—¡Despierte, amigo, hay buenas noticias!
Abrí los ojos y vi ante mí el rostro de Nayland Smith. Tenía la mente embotada, no podía coordinar las ideas.
—¿Qué pasa? —pregunté adormilado—; ¿qué hora es?
—La hora da igual, Greville. ¡Despierte! ¡Tiene trabajo!
Entonces recuperé la consciencia, pero aún no había acabado de traspasar la frontera entre la vigilia y el sueño cuando Nayland Smith dijo:
—Será coronado en Damasco.
Clavó los ojos en mí y su mirada me atrapó. No obstante, antes de que pronunciara las palabras había visto al doctor Petrie de pie tras él. Comprendí que estaba tendido en mi habitación y a la vez que adivinaba lo que se proponía Nayland Smith supe también que había tenido cierto éxito.
Mi memoria retrocedió a donde él deseaba, a la calle del Sharia Kamel. No faltaba mucho para el amanecer, según recordaba la escena. Yo caminaba hacia el Shepheard cuando de entre las sombras del hueco donde estaban las tiendas apareció una figura y se acercó a mí pidiendo bakshish. Lo veía con toda claridad; cada rasgo y cada línea del rostro demacrado y sucio, la enmarañada barba gris, las ropas raídas, la muleta. Oía el tabaleo en el asfalto…

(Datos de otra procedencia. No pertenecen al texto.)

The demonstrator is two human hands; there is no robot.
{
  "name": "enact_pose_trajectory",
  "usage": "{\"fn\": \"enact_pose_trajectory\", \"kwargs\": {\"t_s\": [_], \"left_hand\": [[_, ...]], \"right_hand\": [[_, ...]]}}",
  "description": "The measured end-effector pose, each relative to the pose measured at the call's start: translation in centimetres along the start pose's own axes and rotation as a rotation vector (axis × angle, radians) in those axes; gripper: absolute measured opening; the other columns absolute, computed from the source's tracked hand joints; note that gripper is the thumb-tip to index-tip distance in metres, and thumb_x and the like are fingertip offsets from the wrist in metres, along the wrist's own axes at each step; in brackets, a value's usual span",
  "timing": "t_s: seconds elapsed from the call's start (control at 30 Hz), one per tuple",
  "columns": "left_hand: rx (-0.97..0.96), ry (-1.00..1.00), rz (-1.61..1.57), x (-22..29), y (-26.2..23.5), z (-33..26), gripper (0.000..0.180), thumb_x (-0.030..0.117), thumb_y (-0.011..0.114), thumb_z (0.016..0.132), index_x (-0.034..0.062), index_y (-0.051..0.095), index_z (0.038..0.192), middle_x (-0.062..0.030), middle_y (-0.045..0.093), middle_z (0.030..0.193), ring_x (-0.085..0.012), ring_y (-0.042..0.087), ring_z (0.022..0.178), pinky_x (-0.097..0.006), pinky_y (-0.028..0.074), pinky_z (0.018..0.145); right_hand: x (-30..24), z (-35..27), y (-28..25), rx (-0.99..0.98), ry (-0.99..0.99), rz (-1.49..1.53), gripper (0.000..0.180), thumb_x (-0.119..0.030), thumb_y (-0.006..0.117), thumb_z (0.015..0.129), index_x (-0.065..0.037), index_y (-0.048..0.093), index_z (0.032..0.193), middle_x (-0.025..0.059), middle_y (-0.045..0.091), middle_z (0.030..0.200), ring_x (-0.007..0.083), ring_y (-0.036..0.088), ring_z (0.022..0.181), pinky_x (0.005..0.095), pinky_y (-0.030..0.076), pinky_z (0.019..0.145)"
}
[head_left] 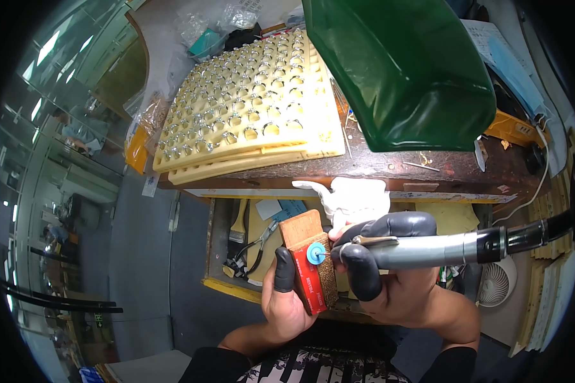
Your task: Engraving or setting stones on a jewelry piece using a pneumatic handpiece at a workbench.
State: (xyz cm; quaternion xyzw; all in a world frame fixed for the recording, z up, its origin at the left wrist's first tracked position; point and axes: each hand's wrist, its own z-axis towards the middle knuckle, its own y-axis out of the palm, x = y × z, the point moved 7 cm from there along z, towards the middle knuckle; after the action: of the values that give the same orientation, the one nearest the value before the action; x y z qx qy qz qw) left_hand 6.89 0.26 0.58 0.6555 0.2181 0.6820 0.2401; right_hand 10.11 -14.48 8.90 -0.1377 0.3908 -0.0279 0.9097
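Note:
My left hand (284,305), with a black finger cot on the thumb, grips a small wooden block (301,230) from its left side. A red strip with print and a rough brown face cover part of the block. My right hand (390,281) is closed around a silver rotary handpiece (431,251), black finger cots on its fingers. At the tool's tip a light blue disc (315,253) sits over the red strip; whether it touches cannot be made out. Just beyond my hands, a white wrapped piece (358,199) juts from the bench edge.
Stacked cream trays (249,159) of several silver rings lie on the dark wooden bench (390,167). A green lamp shade (409,83) overhangs its right side. Below is an open drawer (236,290) with pliers (262,246) and a brush (239,223). A white fan (497,281) stands right.

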Motion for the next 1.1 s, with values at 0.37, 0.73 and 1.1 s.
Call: {"fn": "enact_pose_trajectory", "kwargs": {"t_s": [0.37,0.73,1.1], "left_hand": [[0.027,-0.011,0.022,0.16,0.53,0.13,0.059,0.04,0.028,0.109,-0.0084,0.039,0.141,-0.0223,0.056,0.131,-0.0274,0.059,0.118,-0.041,0.045,0.104],[0.053,-0.014,0.038,0.17,0.53,0.12,0.06,0.04,0.027,0.11,-0.0094,0.04,0.14,-0.0229,0.058,0.125,-0.0277,0.061,0.113,-0.041,0.047,0.102],[0.038,-0.004,0.038,0.02,0.54,0.15,0.059,0.04,0.027,0.11,-0.0089,0.04,0.14,-0.0227,0.058,0.127,-0.0275,0.06,0.114,-0.041,0.047,0.102]], "right_hand": [[0.12,-0.13,0.07,-0.007,-0.001,0.025,0.014,-0.007,0.061,0.093,0.001,0.064,0.082,0.0096,0.067,0.079,0.0248,0.072,0.084,0.0414,0.058,0.084],[-0.06,-0.03,-0.08,0.01,-0.029,-0.041,0.017,-0.008,0.06,0.095,0.001,0.064,0.081,0.0093,0.067,0.076,0.0235,0.07,0.078,0.0399,0.058,0.079],[0.12,-0.14,-0.22,0.023,-0.026,-0.011,0.018,-0.009,0.06,0.096,0.002,0.063,0.082,0.0094,0.066,0.075,0.0226,0.07,0.076,0.0391,0.058,0.079]]}}
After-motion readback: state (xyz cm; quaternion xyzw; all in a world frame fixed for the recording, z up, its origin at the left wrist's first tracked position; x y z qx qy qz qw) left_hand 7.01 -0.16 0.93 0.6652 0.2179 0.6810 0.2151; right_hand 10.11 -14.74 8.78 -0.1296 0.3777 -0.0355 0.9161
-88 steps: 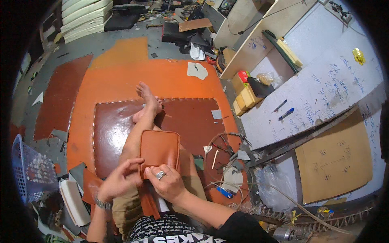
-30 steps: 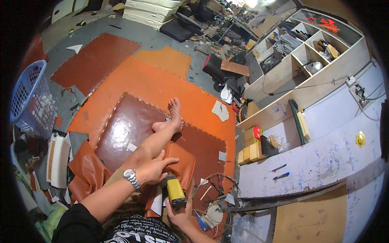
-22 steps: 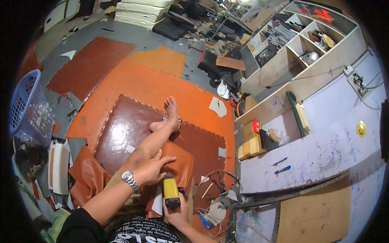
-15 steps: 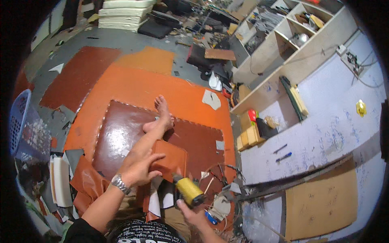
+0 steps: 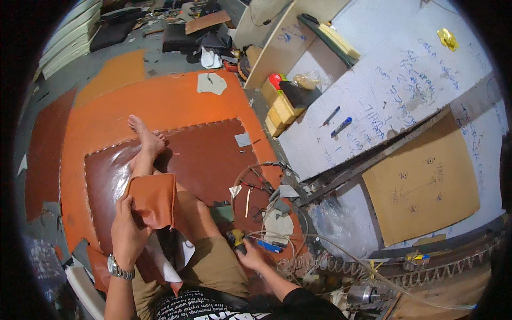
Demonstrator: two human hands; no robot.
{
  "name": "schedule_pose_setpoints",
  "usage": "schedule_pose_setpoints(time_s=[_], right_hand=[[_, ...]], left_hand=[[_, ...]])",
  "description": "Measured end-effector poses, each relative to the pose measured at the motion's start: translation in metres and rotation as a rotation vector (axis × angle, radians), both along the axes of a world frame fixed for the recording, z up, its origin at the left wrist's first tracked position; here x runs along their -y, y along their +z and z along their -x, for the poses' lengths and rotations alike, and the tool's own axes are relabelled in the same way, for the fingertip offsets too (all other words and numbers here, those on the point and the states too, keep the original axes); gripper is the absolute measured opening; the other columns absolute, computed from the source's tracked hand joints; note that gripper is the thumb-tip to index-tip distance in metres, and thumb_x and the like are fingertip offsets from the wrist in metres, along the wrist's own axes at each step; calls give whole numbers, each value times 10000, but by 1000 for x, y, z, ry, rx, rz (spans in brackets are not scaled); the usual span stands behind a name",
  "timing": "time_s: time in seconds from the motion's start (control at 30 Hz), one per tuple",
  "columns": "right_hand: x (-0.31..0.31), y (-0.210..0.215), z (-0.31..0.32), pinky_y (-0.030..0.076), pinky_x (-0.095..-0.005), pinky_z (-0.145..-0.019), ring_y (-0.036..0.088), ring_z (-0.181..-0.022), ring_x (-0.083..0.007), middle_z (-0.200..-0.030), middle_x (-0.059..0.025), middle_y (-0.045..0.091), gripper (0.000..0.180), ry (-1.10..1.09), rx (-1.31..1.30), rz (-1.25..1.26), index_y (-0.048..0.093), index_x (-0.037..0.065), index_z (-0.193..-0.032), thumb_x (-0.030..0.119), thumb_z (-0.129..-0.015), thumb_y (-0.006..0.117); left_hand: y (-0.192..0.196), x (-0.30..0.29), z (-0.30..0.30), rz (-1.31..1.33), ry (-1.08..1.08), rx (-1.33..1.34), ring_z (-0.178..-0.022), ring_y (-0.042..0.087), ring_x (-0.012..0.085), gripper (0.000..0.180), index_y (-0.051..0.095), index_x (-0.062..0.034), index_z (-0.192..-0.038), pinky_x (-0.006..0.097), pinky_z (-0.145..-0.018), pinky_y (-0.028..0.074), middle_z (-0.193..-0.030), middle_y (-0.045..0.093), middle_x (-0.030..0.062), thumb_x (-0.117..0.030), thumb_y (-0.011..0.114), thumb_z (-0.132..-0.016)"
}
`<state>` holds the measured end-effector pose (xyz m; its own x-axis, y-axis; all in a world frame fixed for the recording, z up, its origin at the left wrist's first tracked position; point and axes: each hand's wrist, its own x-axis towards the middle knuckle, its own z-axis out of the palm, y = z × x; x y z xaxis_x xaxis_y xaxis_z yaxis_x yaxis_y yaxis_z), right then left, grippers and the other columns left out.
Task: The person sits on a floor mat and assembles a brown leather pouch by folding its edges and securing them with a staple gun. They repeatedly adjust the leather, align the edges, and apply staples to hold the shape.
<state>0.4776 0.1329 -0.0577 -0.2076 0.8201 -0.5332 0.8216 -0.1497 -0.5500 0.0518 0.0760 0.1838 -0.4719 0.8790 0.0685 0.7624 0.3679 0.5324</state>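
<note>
An orange mat [image 5: 165, 90] covers much of a workroom floor, with a brown mat [image 5: 205, 140] on top. The person sits there in tan shorts [image 5: 216, 266], a bare foot [image 5: 148, 137] stretched out toward 10 o'clock.

Nearest, the hands are apart. The left hand [image 5: 129, 230], at 8 o'clock, is clamped on the near left edge of a brown leather piece [image 5: 156, 193], held up over the legs a little left of centre. The right hand [image 5: 252, 257], at 6 o'clock, is at a yellow-and-black tool [image 5: 236, 238] beside the thigh, well apart from the leather; whether its fingers are wrapped round it I cannot tell.

As for progress, the leather's broad face looks shaped, with seamed edges and rounded corners, so that part seems done. White-backed flaps [image 5: 166, 262] hang loose from its near end at 7 o'clock; that end appears left to finish.

Farther out, a cardboard sheet [image 5: 426, 181] leans at 3 o'clock. Two pens lie on a white panel [image 5: 373, 32] at 2 o'clock. Foam blocks [image 5: 282, 114] stand at 1 o'clock, and a pale scrap [image 5: 212, 85] lies at 11 o'clock. Farthest, a white stack [image 5: 72, 37] rises at 10 o'clock.
</note>
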Motion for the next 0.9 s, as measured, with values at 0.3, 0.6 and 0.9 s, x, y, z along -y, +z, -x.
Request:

Me incorporé en la cama y exclamé con voz ronca:
—¡Fue un viejo mendigo, en el Sharia Kamel, quien pronunció esas palabras!
A continuación, Nayland Smith y Petrie escucharon atentamente el relato de lo que pude recordar. Al terminar, totalmente descansado y consciente de que el sueño me había convertido en un hombre nuevo, pregunté:
—¿Cuáles eran esas noticias?
—Tal como predije, Greville —me contestó Nayland Smith—, la han secuestrado para hacernos chantaje.
Me puse en pie de inmediato. Aunque resulte difícil de creer, aquellas noticias fueron como un bálsamo para mi mente atribulada. ¡Rima estaba en manos del doctor Fu-Manchú! Una idea espantosa, en principio, pero mejor, mucho mejor que la incertidumbre. Al menos, estaba seguro de una cosa: si el chino imponía sus condiciones, sólo había que cumplirlas a rajatabla.
El hombre más malvado que he conocido era también, de acuerdo con su peculiar código, el más honorable. Intercambié una mirada con Nayland Smith y supe que me comprendía.
—He quemado la carta, Greville —dijo en voz baja.
—Gracias —contesté—. Ahora dígame: ¿quién ha traído las noticias?
—El mensajero está en la habitación de Barton —respondió el doctor Petrie al tiempo que me observaba con agudo interés profesional—. ¿Cómo se encuentra? ¿Se ha recuperado?
—Gracias a usted, me siento como nuevo.
Nayland Smith sonrió y miró a Petrie de soslayo.
—No olvide —dijo— que el doctor Fu-Manchú, nada más y nada menos, piensa que usted desperdicia su talento, Petrie.